Intégration des services :

Fait référence à l’établissement d’interconnexions entre les organismes aux niveaux des programmes, de l’administration et du fonctionnement. L’intégration peut être décrite comme un processus formé de cinq éléments dont l’interconnexion va croissante : connaissance, communication, coopération, collaboration et fusion 15 .

Connaissance : Les organismes distincts et indépendants dans la collectivité affirment qu’ils connaissent les services offerts par chacun d’eux, mais aucun ne s’efforce d’organiser ses activités selon certains principes, sauf selon les principes conformes à sa mission individuelle.

Communication : Les organismes dans la collectivité ont en place un programme actif de communication et d’échange d’information.

Coopération : Les organismes utilisent leur connaissance d’autres services pour guider et modifier leur propre planification des services en vue d’éviter les chevauchements et d’assurer de meilleurs liens entre les services.

Collaboration : Les organismes planifient ensemble la prestation des services aux familles/personnes responsables et modifient activement leurs propres activités en matière de services en fonction des conseils et observations issus de leurs discussions.

Fusion : Les organismes se regroupent pour fournir de nouveaux services fusionnés s’appuyant sur les points forts des organismes participants, mais sans perdre toutefois leur identité propre.

La collectivité est celle qui peut le mieux déterminer, en fonction des besoins locaux, le degré d’interconnexion à atteindre dans le continuum d’intégration des services.

Navigation dans le système : Les personnes et familles/personnes responsables qui désirent obtenir des services et mécanismes de soutien peuvent, grâce aux moyens qui conviennent, recevoir de l’aide pour déterminer les services appropriés offerts dans leur collectivité (p. ex., annuaire sur le Web, centre d’information).
Obligation de rendre compte : L’obligation de répondre de l’exécution de ses responsabilités à la personne ou au groupe ayant conféré ces responsabilités.
Pratique fondée sur des preuves :

La pratique fondée sur des preuves est « l’utilisation consciencieuse, explicite et judicieuse des meilleures données probantes actuelles dans la prise de décisions concernant les soins » (Sackett, Richardson, Rosenberg et Haynes, 1997, p. 2). Dans le présent cadre stratégique, cette expression est utilisée pour décrire les pratiques (p. ex., évaluation de l’admissibilité, mesure des résultats, évaluation du programme) et le traitement (p. ex., interventions basées sur des données empiriques). Accordant la priorité aux avantages pour le client, les praticiens des soins fondés sur des preuves adoptent un processus d’acquisition continue du savoir qui exige de poser continuellement des questions particulières ayant une importance pratique directe pour la clientèle, de chercher objectivement et efficacement les données probantes actuelles relatives à chaque question et de prendre les mesures qui conviennent en fonction de ces données.

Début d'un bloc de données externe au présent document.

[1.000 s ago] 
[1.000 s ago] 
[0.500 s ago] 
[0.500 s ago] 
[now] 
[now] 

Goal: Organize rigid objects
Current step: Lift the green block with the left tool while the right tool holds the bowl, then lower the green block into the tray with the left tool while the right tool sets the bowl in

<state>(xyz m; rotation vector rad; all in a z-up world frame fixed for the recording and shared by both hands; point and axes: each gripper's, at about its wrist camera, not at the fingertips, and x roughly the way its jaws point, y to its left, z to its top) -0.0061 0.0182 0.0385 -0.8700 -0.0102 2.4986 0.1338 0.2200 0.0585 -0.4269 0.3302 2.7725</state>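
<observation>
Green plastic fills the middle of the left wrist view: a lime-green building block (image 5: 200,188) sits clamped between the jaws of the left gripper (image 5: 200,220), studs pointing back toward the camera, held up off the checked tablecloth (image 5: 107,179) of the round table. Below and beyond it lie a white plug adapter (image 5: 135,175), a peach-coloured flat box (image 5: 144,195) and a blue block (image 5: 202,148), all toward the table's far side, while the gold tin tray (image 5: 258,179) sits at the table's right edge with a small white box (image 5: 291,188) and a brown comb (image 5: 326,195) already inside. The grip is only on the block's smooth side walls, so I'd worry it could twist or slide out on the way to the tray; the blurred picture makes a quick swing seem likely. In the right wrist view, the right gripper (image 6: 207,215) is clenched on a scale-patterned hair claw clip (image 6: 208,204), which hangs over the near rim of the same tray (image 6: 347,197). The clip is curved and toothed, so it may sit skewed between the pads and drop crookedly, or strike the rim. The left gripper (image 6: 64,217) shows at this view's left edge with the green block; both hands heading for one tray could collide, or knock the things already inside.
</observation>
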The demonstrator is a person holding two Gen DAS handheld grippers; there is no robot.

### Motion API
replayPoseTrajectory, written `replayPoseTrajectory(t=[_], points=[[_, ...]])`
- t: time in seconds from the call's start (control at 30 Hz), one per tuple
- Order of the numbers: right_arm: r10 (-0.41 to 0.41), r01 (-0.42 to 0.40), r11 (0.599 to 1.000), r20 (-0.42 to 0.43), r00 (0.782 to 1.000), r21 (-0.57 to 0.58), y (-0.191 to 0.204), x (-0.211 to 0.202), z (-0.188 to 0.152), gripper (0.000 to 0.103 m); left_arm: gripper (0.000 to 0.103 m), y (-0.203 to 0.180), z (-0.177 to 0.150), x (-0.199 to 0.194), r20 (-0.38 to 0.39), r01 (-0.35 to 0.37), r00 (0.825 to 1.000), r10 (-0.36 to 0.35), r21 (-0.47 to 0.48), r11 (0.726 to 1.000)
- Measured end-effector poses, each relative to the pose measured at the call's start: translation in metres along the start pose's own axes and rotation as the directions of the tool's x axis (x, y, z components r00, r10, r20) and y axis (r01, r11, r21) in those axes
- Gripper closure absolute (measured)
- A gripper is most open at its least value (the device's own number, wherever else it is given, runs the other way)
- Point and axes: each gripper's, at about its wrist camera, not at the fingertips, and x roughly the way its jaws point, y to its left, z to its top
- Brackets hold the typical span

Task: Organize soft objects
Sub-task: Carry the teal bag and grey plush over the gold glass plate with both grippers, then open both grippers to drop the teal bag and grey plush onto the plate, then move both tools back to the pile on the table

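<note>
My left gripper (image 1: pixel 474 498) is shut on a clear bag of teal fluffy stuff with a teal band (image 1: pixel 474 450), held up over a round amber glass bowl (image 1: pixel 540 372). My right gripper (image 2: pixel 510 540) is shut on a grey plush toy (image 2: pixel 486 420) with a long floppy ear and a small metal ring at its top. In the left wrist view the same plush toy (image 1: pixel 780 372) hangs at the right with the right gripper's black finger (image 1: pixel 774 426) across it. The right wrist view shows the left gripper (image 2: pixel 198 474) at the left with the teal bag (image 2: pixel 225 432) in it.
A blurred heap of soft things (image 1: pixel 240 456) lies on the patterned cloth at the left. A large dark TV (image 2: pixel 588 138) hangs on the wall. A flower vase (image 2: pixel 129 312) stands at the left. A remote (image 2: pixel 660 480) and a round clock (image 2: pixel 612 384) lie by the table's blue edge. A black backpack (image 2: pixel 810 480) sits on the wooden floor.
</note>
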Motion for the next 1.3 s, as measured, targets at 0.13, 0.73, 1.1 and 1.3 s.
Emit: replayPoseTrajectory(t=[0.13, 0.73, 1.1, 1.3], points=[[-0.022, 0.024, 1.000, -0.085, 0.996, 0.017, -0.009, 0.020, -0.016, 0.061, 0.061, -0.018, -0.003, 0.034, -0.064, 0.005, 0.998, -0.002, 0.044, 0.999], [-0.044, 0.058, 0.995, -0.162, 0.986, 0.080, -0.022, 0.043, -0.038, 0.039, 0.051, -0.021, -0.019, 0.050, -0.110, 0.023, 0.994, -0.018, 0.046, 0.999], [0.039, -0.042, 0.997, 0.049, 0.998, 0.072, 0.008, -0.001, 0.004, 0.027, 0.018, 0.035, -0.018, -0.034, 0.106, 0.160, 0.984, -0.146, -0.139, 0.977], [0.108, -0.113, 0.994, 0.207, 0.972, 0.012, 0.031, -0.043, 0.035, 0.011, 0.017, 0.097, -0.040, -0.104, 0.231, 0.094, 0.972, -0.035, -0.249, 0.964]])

Pour les services de santé mentale aux enfants et aux jeunes, la pratique fondée sur des preuves fait référence à un ensemble de connaissances scientifiques sur les pratiques suivies en matière de services, notamment : aiguillage, évaluation, gestion et évaluation des résultats, amélioration de la qualité et gestion de cas (Hoagwood, Burns, Kiser, Ringeisen et Schoenwald, 2001). L’expression vise également les connaissances scientifiques relatives aux effets des traitements ou services sur les problèmes de santé mentale des enfants et des jeunes. La base de connaissances est le fruit de l’application de méthodes scientifiques qui examinent l’incidence de pratiques particulières sur les résultats. La pratique fondée sur des preuves dénote la qualité, la solidité ou la validité des preuves scientifiques concernant ces questions 16 .

Promotion de la santé mentale, prévention de la maladie et intervention précoce :

Dans le présent document, les stratégies de promotion de la santé mentale sont celles qui visent une population entière dans le but d’améliorer les points forts pour réduire les risques de problèmes à l’avenir ou accroître les possibilités d’un développement positif et sain 17 .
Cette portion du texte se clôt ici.